Action item:
Would you repeat every line of the material exactly?

=====

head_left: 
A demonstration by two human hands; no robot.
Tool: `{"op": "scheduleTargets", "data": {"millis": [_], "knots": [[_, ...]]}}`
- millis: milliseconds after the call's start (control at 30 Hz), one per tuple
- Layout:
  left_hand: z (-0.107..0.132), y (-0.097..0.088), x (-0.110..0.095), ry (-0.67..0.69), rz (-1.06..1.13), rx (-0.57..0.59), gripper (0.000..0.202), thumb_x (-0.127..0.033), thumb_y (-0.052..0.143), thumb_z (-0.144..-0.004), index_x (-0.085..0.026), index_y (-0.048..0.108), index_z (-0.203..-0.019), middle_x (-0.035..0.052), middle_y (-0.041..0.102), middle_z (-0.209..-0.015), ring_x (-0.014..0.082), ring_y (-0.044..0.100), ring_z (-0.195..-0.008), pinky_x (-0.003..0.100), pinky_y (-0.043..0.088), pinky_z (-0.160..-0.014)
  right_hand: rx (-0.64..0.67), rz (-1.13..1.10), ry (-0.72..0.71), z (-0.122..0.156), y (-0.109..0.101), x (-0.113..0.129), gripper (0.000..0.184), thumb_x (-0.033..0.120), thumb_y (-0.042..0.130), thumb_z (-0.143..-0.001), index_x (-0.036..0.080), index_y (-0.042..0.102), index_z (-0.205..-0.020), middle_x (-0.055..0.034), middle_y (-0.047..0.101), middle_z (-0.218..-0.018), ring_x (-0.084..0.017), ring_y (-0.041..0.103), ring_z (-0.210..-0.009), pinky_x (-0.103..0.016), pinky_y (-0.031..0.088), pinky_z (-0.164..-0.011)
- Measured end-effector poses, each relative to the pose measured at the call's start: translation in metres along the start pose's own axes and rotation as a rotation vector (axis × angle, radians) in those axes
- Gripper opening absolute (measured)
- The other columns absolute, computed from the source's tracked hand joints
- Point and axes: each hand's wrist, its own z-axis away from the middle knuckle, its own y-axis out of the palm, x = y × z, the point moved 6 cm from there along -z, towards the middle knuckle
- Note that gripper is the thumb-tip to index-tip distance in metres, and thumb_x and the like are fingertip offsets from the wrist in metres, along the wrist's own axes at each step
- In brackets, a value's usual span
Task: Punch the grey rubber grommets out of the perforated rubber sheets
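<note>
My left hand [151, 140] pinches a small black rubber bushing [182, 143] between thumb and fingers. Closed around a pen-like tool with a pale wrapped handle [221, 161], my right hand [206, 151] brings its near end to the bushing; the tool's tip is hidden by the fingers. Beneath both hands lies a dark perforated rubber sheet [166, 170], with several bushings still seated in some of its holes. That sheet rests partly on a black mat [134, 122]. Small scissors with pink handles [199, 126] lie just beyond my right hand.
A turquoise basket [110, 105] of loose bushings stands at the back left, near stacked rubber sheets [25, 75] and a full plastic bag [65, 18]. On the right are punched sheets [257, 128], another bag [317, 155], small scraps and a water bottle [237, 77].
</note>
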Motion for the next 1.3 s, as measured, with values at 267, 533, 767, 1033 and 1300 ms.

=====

The completed task:
head_left: 
A demonstration by two human hands; no robot.
Tool: `{"op": "scheduleTargets", "data": {"millis": [_], "knots": [[_, ...]]}}`
- millis: milliseconds after the call's start (control at 30 Hz), one per tuple
- Layout:
  left_hand: z (-0.107..0.132), y (-0.097..0.088), x (-0.110..0.095), ry (-0.67..0.69), rz (-1.06..1.13), rx (-0.57..0.59), gripper (0.000..0.202), thumb_x (-0.127..0.033), thumb_y (-0.052..0.143), thumb_z (-0.144..-0.004), index_x (-0.085..0.026), index_y (-0.048..0.108), index_z (-0.203..-0.019), middle_x (-0.035..0.052), middle_y (-0.041..0.102), middle_z (-0.209..-0.015), ring_x (-0.014..0.082), ring_y (-0.044..0.100), ring_z (-0.195..-0.008), pinky_x (-0.003..0.100), pinky_y (-0.043..0.088), pinky_z (-0.160..-0.014)
  right_hand: rx (-0.64..0.67), rz (-1.13..1.10), ry (-0.72..0.71), z (-0.122..0.156), y (-0.109..0.101), x (-0.113..0.129), gripper (0.000..0.184), thumb_x (-0.033..0.120), thumb_y (-0.042..0.130), thumb_z (-0.143..-0.001), index_x (-0.036..0.080), index_y (-0.042..0.102), index_z (-0.205..-0.020), middle_x (-0.055..0.034), middle_y (-0.047..0.101), middle_z (-0.218..-0.018), ring_x (-0.084..0.017), ring_y (-0.041..0.103), ring_z (-0.210..-0.009), pinky_x (-0.103..0.016), pinky_y (-0.031..0.088), pinky_z (-0.164..-0.011)
- Measured end-effector poses, each relative to the pose measured at the call's start: translation in metres along the start pose's own axes and rotation as a rotation vector (axis × angle, radians) in those axes
- Gripper opening absolute (measured)
- The other columns absolute, computed from the source's tracked hand joints
- Point and axes: each hand's wrist, its own z-axis away from the middle knuckle, its own y-axis out of the palm, x = y × z, the point moved 6 cm from there along -z, towards the middle knuckle
- Note that gripper is the thumb-tip to index-tip distance in metres, and thumb_x and the like are fingertip offsets from the wrist in metres, along the wrist's own axes at each step
- In brackets, a value's usual span
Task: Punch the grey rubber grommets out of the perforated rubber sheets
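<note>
My left hand [151, 140] pinches a small black rubber bushing [182, 143] between thumb and fingers. Closed around a pen-like tool with a pale wrapped handle [221, 161], my right hand [206, 151] brings its near end to the bushing; the tool's tip is hidden by the fingers. Beneath both hands lies a dark perforated rubber sheet [166, 170], with several bushings still seated in some of its holes. That sheet rests partly on a black mat [134, 122]. Small scissors with pink handles [199, 126] lie just beyond my right hand.
A turquoise basket [110, 105] of loose bushings stands at the back left, near stacked rubber sheets [25, 75] and a full plastic bag [65, 18]. On the right are punched sheets [257, 128], another bag [317, 155], small scraps and a water bottle [237, 77].
</note>
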Motion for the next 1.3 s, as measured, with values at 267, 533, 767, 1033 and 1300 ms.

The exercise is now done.